Le citoyen ou les fondements de la politiques, Hobbes

Publié le par mapetitebibliotheque

 

La réputation de Hobbes, longtemps scandaleuse, commence de céder aujourd'hui à une réévaluation positive ; le fondateur de la philosophie politique moderne n'a pas développé une mystique de l'Etat soutenue par une idéologie explicite de la violence ; il faut reconnaître que l'on s'est mépris sur la conception hobbienne du pouvoir, en déchiffrant ses œuvres comme les pièces d'une science politique qui serait exclusivement une philosophie de la puissance politique. La lecture du Citoyen devrait nous en convaincre.

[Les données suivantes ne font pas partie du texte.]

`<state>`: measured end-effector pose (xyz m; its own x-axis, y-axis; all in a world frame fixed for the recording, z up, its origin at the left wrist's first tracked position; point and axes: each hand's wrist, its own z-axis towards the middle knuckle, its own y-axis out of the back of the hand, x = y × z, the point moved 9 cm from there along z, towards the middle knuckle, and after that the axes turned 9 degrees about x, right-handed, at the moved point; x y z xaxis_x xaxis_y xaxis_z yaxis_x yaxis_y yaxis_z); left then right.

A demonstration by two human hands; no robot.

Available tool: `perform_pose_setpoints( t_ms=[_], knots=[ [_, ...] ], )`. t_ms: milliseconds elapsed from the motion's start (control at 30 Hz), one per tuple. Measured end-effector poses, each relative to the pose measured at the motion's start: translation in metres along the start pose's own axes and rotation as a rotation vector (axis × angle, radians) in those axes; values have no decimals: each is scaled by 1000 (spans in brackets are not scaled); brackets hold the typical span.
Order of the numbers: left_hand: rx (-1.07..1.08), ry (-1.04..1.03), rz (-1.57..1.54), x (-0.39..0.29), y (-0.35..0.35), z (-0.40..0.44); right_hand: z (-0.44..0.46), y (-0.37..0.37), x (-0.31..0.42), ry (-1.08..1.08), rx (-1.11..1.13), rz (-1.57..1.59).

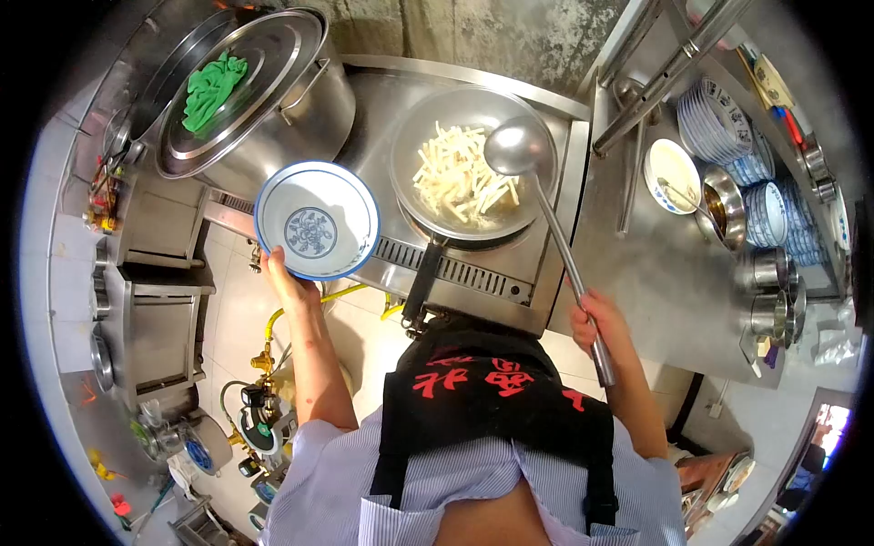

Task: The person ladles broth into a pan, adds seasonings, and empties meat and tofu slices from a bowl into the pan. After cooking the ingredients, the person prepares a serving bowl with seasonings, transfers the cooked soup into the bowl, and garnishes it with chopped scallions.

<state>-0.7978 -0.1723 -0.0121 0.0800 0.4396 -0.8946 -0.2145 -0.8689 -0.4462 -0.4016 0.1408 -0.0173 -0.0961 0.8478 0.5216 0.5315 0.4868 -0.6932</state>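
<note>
My left hand (pixel 289 280) grips the near rim of a white bowl (pixel 355 218) with a blue edge and a blue flower pattern inside; nothing lies in it. My right hand (pixel 601 326) is wrapped round the long handle of a steel ladle (pixel 515 147). The ladle's round head hangs over the right part of a wok (pixel 414 114) on the stove. Pale cut strips, like potato or bamboo shoot (pixel 462 173), lie in the wok. Its black handle (pixel 424 282) points toward me, and neither hand touches it.
A large lidded steel pot (pixel 314 118) with a green cloth (pixel 215 93) on its lid stands at left. On the right steel counter (pixel 601 246) are a white bowl (pixel 672 164), a steel bowl (pixel 724 205) and stacked patterned dishes (pixel 710 127). A yellow gas hose (pixel 273 318) runs below.
</note>
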Motion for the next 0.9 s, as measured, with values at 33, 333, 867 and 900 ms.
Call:
perform_pose_setpoints(
  t_ms=[33, 333, 867, 900],
  knots=[
    [-4, 3, 1, 0, 0, 0, 0, 5, -2, -16, -40, -8],
    [-35, 64, -89, 7, 13, 0, -17, 18, -27, -54, -165, -223],
    [-49, 185, -102, -2, 3, -21, 66, 0, -4, 127, -406, -2001],
    [-83, 200, -95, -2, 5, -24, 60, 9, -6, 120, -399, -1993]
  ],
)
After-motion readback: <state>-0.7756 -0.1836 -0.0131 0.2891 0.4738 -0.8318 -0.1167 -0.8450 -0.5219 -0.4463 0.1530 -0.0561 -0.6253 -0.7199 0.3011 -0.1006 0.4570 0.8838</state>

Sans avoir la facture définitive du Léviathan, le Citoyen (De Cive) publié à Paris en 1642, en contient toutes les prémisses et en annonce les thèses ; la même logique politique y est le creuset de l'extraordinaire mutation que Hobbes opère dans le champ de la philosophie politique et dans le domaine de l'univers juridique. A la référence cosmologique et théologique du droit naturel classique, Hobbes substitue une référence anthropologique.

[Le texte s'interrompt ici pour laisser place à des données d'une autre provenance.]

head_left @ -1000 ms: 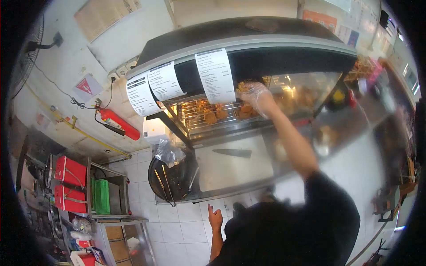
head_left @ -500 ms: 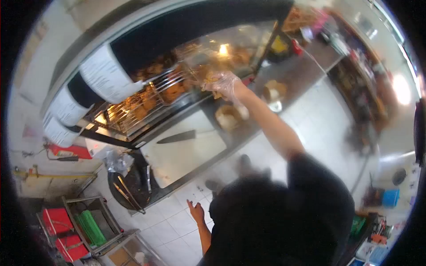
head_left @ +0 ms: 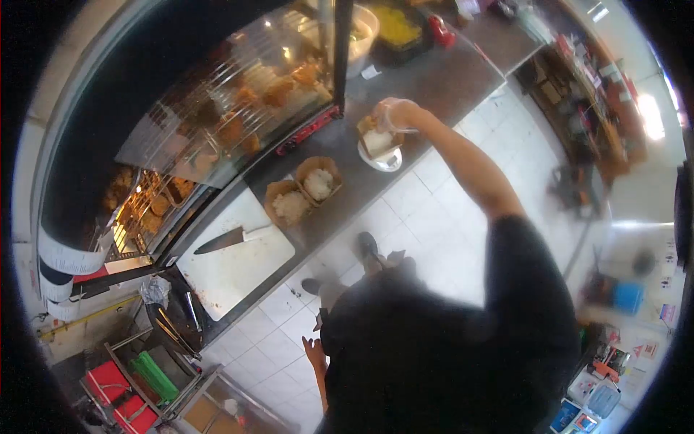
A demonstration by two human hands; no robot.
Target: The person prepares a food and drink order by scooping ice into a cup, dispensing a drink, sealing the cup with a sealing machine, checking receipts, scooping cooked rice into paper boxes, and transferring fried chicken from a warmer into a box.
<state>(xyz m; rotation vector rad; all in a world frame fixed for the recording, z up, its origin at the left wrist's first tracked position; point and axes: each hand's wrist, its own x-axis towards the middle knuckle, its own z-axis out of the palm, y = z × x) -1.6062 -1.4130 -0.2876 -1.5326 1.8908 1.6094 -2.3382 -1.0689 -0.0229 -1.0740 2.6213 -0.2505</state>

Mais si l'homme est un loup pour l'homme en l'état de nature, il peut accéder au domaine du juste non pas contre l'empire de l'Etat mais grâce à lui. Outre le texte du Citoyen, ce volume comprend l'article Hobbes dans le Dictionnaire de Bayle et l'article Hobbisme, que Diderot rédigea pour l'Encyclopédie, tous en français moderne. L'ensemble est préfacé et commenté par Simone Goyard-Fabre.